Please transcribe the listing in its entirety, character for character.

> SUPPLIED MATERIAL:
========
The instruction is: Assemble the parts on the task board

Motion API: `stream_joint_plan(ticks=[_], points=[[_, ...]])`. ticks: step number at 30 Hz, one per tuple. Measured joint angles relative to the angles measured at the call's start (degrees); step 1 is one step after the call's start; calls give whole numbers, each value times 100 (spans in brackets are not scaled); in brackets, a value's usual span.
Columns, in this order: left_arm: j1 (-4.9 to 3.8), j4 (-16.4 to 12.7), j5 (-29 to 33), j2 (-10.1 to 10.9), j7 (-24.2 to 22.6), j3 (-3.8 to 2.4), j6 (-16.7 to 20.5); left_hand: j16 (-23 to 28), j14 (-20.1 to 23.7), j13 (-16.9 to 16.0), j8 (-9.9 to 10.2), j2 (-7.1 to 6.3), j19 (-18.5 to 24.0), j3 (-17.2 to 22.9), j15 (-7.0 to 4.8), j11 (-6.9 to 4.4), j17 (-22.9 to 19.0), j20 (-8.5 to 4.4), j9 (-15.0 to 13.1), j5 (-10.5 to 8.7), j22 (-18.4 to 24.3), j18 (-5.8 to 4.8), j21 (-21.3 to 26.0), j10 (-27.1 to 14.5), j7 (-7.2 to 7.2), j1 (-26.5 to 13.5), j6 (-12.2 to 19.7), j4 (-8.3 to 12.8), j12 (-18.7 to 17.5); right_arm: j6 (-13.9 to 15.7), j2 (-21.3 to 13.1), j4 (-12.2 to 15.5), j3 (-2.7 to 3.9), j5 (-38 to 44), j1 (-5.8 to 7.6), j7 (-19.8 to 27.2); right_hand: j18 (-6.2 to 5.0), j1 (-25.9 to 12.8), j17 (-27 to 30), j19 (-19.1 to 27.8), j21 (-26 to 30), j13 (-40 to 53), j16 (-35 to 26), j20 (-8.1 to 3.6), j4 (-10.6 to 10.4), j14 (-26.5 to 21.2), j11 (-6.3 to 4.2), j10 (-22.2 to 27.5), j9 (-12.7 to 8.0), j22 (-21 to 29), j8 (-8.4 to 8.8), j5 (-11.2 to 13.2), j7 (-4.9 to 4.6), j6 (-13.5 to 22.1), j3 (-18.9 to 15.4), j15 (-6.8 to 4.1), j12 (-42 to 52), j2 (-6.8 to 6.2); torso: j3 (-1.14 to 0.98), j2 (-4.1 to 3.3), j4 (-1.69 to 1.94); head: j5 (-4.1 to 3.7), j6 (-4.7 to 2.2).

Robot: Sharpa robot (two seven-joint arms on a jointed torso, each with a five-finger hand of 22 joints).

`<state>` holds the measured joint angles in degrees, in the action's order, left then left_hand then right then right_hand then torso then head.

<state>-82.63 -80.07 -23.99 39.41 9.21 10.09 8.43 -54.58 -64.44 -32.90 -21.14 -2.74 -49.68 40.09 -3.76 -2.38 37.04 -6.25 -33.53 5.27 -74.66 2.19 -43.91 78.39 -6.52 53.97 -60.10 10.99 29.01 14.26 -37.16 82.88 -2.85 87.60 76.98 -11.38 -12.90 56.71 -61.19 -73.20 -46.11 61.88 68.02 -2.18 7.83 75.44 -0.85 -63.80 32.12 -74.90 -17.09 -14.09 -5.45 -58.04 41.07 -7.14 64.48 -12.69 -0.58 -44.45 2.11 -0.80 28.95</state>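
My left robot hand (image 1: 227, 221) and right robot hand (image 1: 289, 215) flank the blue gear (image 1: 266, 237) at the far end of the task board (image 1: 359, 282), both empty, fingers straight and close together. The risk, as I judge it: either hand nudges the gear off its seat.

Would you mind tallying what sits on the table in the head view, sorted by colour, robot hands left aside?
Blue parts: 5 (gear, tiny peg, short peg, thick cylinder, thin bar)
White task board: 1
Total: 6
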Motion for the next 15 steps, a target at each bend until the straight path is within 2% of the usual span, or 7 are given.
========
> ANSWER SPACE:
The instruction is: Assemble the parts on the task board

Motion API: `stream_joint_plan(ticks=[_], points=[[_, ...]])`. ticks: step number at 30 Hz, one per tuple. Measured joint angles relative to the angles measured at the call's start (degrees); step 1 is one step after the call's start; calls give whole numbers, each value times 100 (spans in brackets are not scaled); in brackets, a value's usual span.
Columns, in this order: left_arm: j1 (-4.9 to 3.8), j4 (-16.4 to 12.7), j5 (-29 to 33), j2 (-10.1 to 10.9), j7 (-24.2 to 22.6), j3 (-3.8 to 2.4), j6 (-16.7 to 20.5); left_hand: j16 (-23 to 28), j14 (-20.1 to 23.7), j13 (-16.9 to 16.0), j8 (-9.9 to 10.2), j2 (-7.1 to 6.3), j19 (-18.5 to 24.0), j3 (-17.2 to 22.9), j15 (-7.0 to 4.8), j11 (-6.9 to 4.4), j17 (-22.9 to 19.0), j20 (-8.5 to 4.4), j9 (-15.0 to 13.1), j5 (-10.5 to 8.7), j22 (-18.4 to 24.3), j18 (-5.8 to 4.8), j21 (-21.3 to 26.0), j10 (-27.1 to 14.5), j7 (-7.2 to 7.2), j1 (-26.5 to 13.5), j6 (-12.2 to 19.7), j4 (-8.3 to 12.8), j12 (-18.7 to 17.5); right_arm: j6 (-13.9 to 15.7), j2 (-21.3 to 13.1), j4 (-12.2 to 15.5), j3 (-2.7 to 3.9), j5 (-38 to 44), j1 (-5.8 to 7.6), j7 (-19.8 to 27.2); right_hand: j18 (-6.2 to 5.0), j1 (-25.9 to 12.8), j17 (-27 to 30), j19 (-19.1 to 27.8), j21 (-26 to 30), j13 (-40 to 53), j16 (-35 to 26), j20 (-8.1 to 3.6), j4 (-10.6 to 10.4), j14 (-26.5 to 21.2), j11 (-6.3 to 4.2), j10 (-22.2 to 27.5), j9 (-12.7 to 8.0), j22 (-21 to 29), j8 (-8.4 to 8.8), j5 (-11.2 to 13.2), j7 (-4.9 to 4.6), j6 (-13.5 to 22.1), j3 (-18.9 to 15.4), j15 (-6.8 to 4.1), j12 (-42 to 52), j2 (-6.8 to 6.2); torso: j3 (-1.14 to 0.98), j2 (-4.1 to 3.3), j4 (-1.69 to 1.94); head: j5 (-4.1 to 3.7), j6 (-4.7 to 2.2).

Robot: Sharpa robot (two seven-joint arms on a jointed torso, each with a five-finger hand of 22 joints).

`<state>` holds the measured joint angles in degrees, in the action's order, left then left_hand then right then right_hand then torso then head.

<state>-82.63 -80.07 -23.99 39.41 9.21 10.09 8.43 -54.58 -64.44 -32.90 -21.14 -2.74 -49.68 40.09 -3.76 -2.38 37.04 -6.25 -33.53 5.27 -74.66 2.19 -43.91 78.39 -6.52 53.97 -60.10 10.99 29.01 14.26 -37.16 82.88 -2.85 87.60 76.98 -11.38 -12.90 56.71 -61.19 -73.20 -46.11 61.88 68.02 -2.18 7.83 75.44 -0.85 -63.80 32.12 -74.90 -17.09 -14.09 -5.45 -58.04 41.07 -7.14 64.48 -12.69 -0.58 -44.45 2.11 -0.80 28.95</state>
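My left robot hand (image 1: 227, 221) and right robot hand (image 1: 289, 215) flank the blue gear (image 1: 266, 237) at the far end of the task board (image 1: 359, 282), both empty, fingers straight and close together. The risk, as I judge it: either hand nudges the gear off its seat.

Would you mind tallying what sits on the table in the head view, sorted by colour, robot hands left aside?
Blue parts: 5 (gear, tiny peg, short peg, thick cylinder, thin bar)
White task board: 1
Total: 6
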Motion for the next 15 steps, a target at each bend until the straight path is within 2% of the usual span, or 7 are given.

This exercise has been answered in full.